The National Labor Relations Board (“NLRB” or “Board”) has revised its standard for determining the lawfulness of an employer’s discipline or discharge of an employee who has engaged in abusive or offensive conduct —including making profane, racist, and sexually unacceptable remarks—in the course of activity otherwise protected under the National Labor Relations Act (“NLRA”).  

In its July 21 decision in the General Motors LLC case, the Board replaced a variety of standards applied for different sets of circumstances with a single test.  The chosen test was an existing standard known as the Wright Line test, long used by the Board to distinguish between lawful discipline or discharge and unlawful retaliation for protected (usually union-related) activity.  Under this approach, the Board will find that discipline for abusive conduct committed in the course of protected activity only when the NLRB’s general counsel has proven that the protected activity was a motivating factor in the discipline and the employer has failed to prove that it would have taken the same disciplinary action even in the absence of the protected activity (e.g., by showing consistent discipline of other employees who engaged in similar conduct).  This analysis will apply regardless of whether the employee’s abusive or offensive statements were made on social media, on a picket line, to a manager, or under any other circumstances.

While the Board has acknowledged that employees should be permitted some leeway for impulsive behavior when engaging in NLRA-protected activities, the prior tests often resulted in reinstatement of employees who were discharged for deeply offensive conduct.  The current Board found that decisions applying those tests were out of step with most workplace norms and were difficult to reconcile with antidiscrimination law.  The present new approach “honors the employer’s right to maintain order and respect” while avoiding “potential conflicts with antidiscrimination laws,” said the Board in its decision.

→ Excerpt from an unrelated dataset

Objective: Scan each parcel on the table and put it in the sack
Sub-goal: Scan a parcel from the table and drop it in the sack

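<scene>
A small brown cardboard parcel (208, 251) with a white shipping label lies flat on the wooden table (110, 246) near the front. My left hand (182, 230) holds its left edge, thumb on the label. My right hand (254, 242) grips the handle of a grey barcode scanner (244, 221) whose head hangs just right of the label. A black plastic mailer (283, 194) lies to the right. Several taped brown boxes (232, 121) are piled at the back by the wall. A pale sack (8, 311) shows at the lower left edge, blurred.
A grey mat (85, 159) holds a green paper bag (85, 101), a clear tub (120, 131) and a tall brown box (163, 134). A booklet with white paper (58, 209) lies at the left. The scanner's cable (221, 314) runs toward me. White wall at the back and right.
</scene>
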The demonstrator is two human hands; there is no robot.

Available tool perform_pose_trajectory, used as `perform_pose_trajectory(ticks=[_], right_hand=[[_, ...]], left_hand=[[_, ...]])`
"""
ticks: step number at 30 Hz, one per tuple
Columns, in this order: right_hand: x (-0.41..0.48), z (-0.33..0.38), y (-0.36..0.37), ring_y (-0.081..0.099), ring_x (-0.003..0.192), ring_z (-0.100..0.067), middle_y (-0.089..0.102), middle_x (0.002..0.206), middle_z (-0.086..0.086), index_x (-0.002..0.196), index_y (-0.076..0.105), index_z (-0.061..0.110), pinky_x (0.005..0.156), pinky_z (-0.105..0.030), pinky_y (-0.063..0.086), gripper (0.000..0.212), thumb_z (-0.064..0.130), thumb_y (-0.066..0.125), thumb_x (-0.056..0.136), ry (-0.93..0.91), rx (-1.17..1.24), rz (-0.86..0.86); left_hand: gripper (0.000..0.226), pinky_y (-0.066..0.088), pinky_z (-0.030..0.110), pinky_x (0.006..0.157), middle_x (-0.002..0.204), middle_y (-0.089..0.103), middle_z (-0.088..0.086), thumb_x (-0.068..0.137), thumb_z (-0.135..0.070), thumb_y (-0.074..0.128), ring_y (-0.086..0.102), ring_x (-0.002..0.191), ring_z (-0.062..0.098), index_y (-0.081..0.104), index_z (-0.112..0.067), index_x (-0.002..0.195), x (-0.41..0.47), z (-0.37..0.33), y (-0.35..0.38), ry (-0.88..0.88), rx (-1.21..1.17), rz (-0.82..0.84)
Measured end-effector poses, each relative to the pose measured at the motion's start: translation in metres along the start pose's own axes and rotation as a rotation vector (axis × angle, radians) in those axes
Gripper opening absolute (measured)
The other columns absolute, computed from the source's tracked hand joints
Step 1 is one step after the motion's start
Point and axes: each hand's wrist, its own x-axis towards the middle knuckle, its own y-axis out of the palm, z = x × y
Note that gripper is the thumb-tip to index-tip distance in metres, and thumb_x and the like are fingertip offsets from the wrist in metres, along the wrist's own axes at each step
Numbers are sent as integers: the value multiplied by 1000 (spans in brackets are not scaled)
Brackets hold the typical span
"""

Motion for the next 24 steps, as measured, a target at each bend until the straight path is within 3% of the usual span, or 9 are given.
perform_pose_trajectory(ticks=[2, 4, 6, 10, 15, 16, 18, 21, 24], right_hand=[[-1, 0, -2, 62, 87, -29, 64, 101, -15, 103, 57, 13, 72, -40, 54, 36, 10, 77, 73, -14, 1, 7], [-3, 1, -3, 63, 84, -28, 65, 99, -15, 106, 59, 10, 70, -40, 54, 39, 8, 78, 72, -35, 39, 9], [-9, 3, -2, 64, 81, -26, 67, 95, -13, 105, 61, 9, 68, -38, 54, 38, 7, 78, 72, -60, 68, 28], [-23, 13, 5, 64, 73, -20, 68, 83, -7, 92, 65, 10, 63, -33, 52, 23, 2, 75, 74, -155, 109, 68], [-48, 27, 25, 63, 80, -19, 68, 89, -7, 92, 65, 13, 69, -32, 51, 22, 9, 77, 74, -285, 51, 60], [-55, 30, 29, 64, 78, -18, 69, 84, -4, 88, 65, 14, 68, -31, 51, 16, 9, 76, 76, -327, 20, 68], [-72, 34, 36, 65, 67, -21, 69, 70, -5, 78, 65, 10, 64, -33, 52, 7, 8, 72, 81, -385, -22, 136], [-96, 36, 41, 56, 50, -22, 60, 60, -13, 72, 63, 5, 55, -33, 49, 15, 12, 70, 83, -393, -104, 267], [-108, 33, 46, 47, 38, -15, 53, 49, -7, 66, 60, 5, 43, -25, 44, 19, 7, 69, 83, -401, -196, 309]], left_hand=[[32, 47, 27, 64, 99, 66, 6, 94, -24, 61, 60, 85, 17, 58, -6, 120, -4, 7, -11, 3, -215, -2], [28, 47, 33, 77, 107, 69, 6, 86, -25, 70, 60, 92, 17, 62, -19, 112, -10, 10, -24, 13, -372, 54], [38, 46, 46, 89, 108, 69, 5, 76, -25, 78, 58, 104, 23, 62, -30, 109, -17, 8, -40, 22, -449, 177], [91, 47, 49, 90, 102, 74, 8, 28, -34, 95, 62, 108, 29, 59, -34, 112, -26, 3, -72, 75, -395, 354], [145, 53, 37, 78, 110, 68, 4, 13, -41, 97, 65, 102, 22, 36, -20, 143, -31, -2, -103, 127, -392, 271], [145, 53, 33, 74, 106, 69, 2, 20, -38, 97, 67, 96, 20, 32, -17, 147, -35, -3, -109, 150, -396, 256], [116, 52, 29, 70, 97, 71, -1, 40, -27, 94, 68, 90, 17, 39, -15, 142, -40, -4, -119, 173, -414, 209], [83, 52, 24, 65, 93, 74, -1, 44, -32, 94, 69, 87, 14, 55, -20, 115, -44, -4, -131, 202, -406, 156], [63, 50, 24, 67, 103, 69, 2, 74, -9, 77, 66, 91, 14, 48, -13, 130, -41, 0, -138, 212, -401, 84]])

The Board requested briefing in the case in September 2019.  The Coalition for a Democratic Workplace, of which AGC of America is a member, submitted an amicus brief asking the Board to change its approach in such cases.  Among other things, the brief argued that the Board should abandon standards that require employers to tolerate insubordination, bullying, incivility, or sexually or racially offensive language.  The Board agreed.

“This is a long-overdue change in the NLRB’s approach to profanity-laced tirades and other abusive conduct in the workplace,” stated NLRB Chairman John Ring in a new release about the case.  “For too long, the Board has protected employees who engage in obscene, racist, and sexually harassing speech not tolerated in almost any workplace today,” he added.  “Our decision in General Motors ends this unwarranted protection, eliminates the conflict between the NLRA and antidiscrimination laws, and acknowledges that the expectations for employee conduct in the workplace have changed.”